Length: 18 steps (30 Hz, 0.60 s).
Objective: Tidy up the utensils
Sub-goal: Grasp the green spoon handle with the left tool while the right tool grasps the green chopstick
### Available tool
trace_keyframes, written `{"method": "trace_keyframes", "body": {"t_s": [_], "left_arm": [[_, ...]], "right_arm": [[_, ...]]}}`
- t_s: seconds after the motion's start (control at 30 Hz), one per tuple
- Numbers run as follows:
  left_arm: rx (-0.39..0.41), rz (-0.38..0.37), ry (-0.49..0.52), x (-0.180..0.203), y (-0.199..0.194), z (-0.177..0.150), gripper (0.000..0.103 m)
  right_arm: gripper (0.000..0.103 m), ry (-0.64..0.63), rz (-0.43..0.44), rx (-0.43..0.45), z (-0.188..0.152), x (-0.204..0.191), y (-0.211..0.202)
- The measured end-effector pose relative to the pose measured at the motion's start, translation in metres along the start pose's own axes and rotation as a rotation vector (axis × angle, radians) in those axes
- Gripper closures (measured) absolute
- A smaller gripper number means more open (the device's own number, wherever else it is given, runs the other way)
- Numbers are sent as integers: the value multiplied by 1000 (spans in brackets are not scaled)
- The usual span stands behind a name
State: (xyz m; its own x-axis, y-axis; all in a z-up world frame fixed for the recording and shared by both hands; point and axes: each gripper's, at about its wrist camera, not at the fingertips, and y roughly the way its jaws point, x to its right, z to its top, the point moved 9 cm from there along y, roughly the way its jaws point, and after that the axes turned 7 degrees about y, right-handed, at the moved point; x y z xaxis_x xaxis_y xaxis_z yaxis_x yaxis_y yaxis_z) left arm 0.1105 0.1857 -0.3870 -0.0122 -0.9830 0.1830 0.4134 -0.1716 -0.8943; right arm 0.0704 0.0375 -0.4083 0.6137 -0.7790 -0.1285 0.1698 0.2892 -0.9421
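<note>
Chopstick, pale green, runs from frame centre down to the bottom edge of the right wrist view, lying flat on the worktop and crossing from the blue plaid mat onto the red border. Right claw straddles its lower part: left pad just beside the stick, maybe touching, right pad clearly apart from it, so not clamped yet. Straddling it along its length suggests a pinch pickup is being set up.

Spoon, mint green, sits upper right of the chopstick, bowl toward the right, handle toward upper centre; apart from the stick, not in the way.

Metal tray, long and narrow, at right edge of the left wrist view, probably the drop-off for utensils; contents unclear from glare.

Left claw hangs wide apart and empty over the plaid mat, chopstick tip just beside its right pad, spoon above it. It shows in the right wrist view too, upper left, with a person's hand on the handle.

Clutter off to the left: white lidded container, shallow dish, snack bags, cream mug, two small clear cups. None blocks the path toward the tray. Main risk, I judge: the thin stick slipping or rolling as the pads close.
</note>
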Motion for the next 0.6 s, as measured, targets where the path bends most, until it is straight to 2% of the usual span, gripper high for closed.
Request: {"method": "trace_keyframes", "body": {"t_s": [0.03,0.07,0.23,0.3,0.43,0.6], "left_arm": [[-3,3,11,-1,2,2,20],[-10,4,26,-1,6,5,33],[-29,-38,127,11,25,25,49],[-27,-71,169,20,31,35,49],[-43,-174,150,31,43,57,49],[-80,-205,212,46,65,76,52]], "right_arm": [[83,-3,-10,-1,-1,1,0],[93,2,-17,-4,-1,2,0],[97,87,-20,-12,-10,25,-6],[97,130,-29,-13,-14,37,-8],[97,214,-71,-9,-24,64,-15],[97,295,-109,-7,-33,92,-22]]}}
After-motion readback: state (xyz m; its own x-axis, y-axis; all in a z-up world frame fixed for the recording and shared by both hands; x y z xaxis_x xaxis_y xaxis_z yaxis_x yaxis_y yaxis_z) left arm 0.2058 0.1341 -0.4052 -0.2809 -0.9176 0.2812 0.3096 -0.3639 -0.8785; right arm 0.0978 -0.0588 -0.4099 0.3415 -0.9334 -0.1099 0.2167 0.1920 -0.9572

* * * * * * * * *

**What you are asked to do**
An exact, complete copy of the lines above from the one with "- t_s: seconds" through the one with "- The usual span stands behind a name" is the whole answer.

**Task answer**
- t_s: seconds after the motion's start (control at 30 Hz), one per tuple
- Numbers run as follows:
  left_arm: rx (-0.39..0.41), rz (-0.38..0.37), ry (-0.49..0.52), x (-0.180..0.203), y (-0.199..0.194), z (-0.177..0.150), gripper (0.000..0.103 m)
  right_arm: gripper (0.000..0.103 m), ry (-0.64..0.63), rz (-0.43..0.44), rx (-0.43..0.45), z (-0.188..0.152), x (-0.204..0.191), y (-0.211..0.202)
- The measured end-effector pose relative to the pose measured at the motion's start, translation in metres along the start pose's own axes and rotation as a rotation vector (axis × angle, radians) in those axes
- Gripper closures (measured) absolute
- A smaller gripper number means more open (the device's own number, wherever else it is given, runs the other way)
- Numbers are sent as integers: the value multiplied by 1000 (spans in brackets are not scaled)
- The usual span stands behind a name

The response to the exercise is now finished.